621,000 REHENES

No, no me refiero a lo sucedido en Iraq, Syria, Chechenia o Colombia. Me refiero aquí en Baja California.

Los rehenes son los niños y niñas estudiantes de nivel básico y cuyo futuro se pone en juego por el hecho de no recibir clases. Esto no es cosa pequeña. ¿Cuales y cuantos de ellos son familiares o conocidos de cada uno de nosotros?

Los líderes del Sindicato Nacional de los Trabajadores de la Educación, (SNTE), y los del llamado Movimiento de Resistencia Estatal, (MRE), dieron ordenes a sus agremiados de no presentarse a dar clases el primer día de este ciclo escolar.

Los maestros reclaman, con derecho, el pago de compromisos pendientes acordados con el gobierno estatal anterior.

Ha pasado el tiempo y aunque el gobierno actual ha realizado pagos para disminuir el rezago este no ha sido liquidado en su totalidad debido a que no se cuenta con la suficiencia presupuestaria para ello.

No es que no le estén pagando su sueldo a los maestros sino que se trata de partidas de ingreso adicional aun pendientes de pagar.

Por un lado el gobierno del estado ha dicho que tiene la voluntad para cumplir sus compromisos sin embargo hasta la fecha ha faltado capacidad o planeación o suficiencia financiera para atender y pagar.

Por otro lado el SNTE y el MRE han tomado una decisión táctica tan fuerte como riesgosa al usar de rehenes a los mas de 691,000 niños y niñas que son simples peones en su negociación.

Es claro que se les debe pagar el adeudo siempre y cuando proceda pero el que aun no se haya cumplido ese compromiso en su totalidad no les da el derecho de minar el futuro de un solo niño mucho menos la cifra mencionada.

Lo niños son ajenos a la discusión y son los que más pagan las consecuencias.

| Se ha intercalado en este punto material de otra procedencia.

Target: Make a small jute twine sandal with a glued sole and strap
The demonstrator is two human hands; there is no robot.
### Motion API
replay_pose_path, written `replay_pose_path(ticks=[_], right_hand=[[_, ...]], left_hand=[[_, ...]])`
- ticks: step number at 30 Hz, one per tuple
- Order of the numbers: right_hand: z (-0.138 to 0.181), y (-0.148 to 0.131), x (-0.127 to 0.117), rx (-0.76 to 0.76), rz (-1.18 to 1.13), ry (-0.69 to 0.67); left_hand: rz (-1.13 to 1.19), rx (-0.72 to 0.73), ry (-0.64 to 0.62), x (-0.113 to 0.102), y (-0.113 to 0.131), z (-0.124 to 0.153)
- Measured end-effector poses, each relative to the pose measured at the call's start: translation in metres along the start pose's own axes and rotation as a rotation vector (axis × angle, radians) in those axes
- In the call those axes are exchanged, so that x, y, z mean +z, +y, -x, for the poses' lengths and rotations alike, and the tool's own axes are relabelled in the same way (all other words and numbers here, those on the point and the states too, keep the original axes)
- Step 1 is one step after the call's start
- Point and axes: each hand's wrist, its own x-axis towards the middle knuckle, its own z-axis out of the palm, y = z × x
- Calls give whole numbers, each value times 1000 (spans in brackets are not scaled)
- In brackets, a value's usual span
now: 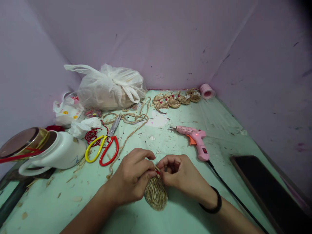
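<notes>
My left hand (136, 177) is closed on the upper left side of an oval piece of coiled straw braid (156, 195), thumb and fingers at its top. At that same top end, where a bit of red shows, the fingertips of my right hand (176, 170) are pinched together on the piece. Its lower end hangs free below the fingers. What exactly the right fingertips hold there is hidden. A pink glue gun (192, 135) with an orange trigger and a small lit light lies beyond my right hand. Scissors (108, 143) with yellow and red handles lie open beyond my left hand.
A loose straw braid (130, 135) trails across the green table. Beaded straw pieces (174, 100) and a pink spool (207, 91) sit at the back. Left are a plastic bag (109, 87), red yarn (92, 136) and a tipped white jug (63, 149); right, a phone (263, 185).
</notes>
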Motion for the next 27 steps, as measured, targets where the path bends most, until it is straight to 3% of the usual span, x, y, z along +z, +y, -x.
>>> replay_pose_path(ticks=[9,17,21,24,27], right_hand=[[2,2,2,-45,56,9],[1,0,-5,40,-157,-143],[0,1,-5,63,-139,-113],[1,3,-4,46,-98,-85],[1,5,-4,-19,-45,-68]], left_hand=[[-77,-37,9,8,0,2],[-26,19,13,8,0,4],[-6,25,26,9,0,5],[87,-103,-4,7,4,3],[206,-385,-89,5,9,0]])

Con esta decisión el SNTE pierde el apoyo de  valiosos aliados sociales en su justo reclamo como son los padres de familia y la mayoría de la sociedad que ven en esta medida un desatino que afecta a los niños.

El camino no es tomar rehenes ni peones. El camino es la persistencia en el diálogo y claro otras medidas de manifestación, de comunicación y de convocatoria pero no y nunca afectando al futuro de la niñez y con ello el de todos nosotros.